Transcribe, exactly and in full, every line from the one including "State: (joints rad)" to the end of the listing.

————

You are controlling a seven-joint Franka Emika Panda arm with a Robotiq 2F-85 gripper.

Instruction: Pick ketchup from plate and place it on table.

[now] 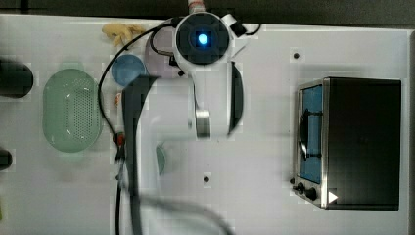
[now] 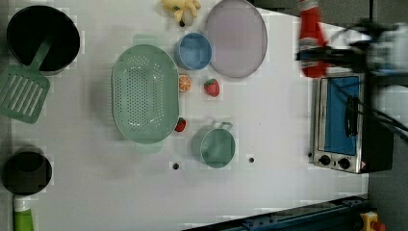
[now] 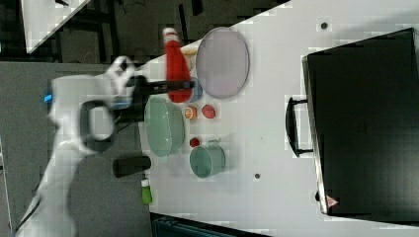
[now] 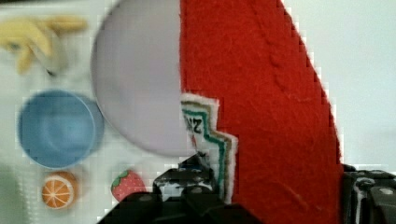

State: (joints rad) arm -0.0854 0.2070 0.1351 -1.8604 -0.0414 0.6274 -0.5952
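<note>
One white tabletop (image 2: pixel 269 125) carries everything you have in front of you. On the left view's right stands the oven (image 2: pixel 344 122), the biggest thing on it, with its glass door and two knobs. Next in size is the arm (image 3: pixel 74 133), which reaches in from the right view's left.

The green basket (image 2: pixel 144 94) lies near the middle of the left view. Your plate (image 2: pixel 235 38) sits bare near the left view's top edge, with nothing lying on it. The blue bowl (image 2: pixel 194 50) is just beside the plate, on the left view's left of it, and the teal cup (image 2: pixel 215 144) stands below them, well apart from the plate.

Your ketchup (image 2: pixel 310 36) is off the plate and up in the air. In the left view you see it past the plate's right edge, above the oven's corner; in the right view it hangs to the right view's left of the plate. The jaws are clamped on the ketchup's lower body, and the gripper (image 3: pixel 170 86) crosses the bottle in the right view. The wrist view shows the ketchup's red felt and its label close up, with the plate behind.

Smallest are the bananas (image 2: pixel 182 8), orange slice (image 2: pixel 184 83) and strawberry (image 2: pixel 211 87).
</note>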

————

### The completed task:
State: (joints rad) arm -0.0854 0.2070 0.1351 -1.8604 -0.0414 0.6274 -0.5952
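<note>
One white tabletop (image 2: pixel 269 125) carries everything you have in front of you. On the left view's right stands the oven (image 2: pixel 344 122), the biggest thing on it, with its glass door and two knobs. Next in size is the arm (image 3: pixel 74 133), which reaches in from the right view's left.

The green basket (image 2: pixel 144 94) lies near the middle of the left view. Your plate (image 2: pixel 235 38) sits bare near the left view's top edge, with nothing lying on it. The blue bowl (image 2: pixel 194 50) is just beside the plate, on the left view's left of it, and the teal cup (image 2: pixel 215 144) stands below them, well apart from the plate.

Your ketchup (image 2: pixel 310 36) is off the plate and up in the air. In the left view you see it past the plate's right edge, above the oven's corner; in the right view it hangs to the right view's left of the plate. The jaws are clamped on the ketchup's lower body, and the gripper (image 3: pixel 170 86) crosses the bottle in the right view. The wrist view shows the ketchup's red felt and its label close up, with the plate behind.

Smallest are the bananas (image 2: pixel 182 8), orange slice (image 2: pixel 184 83) and strawberry (image 2: pixel 211 87).
</note>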

There is nothing more to the answer.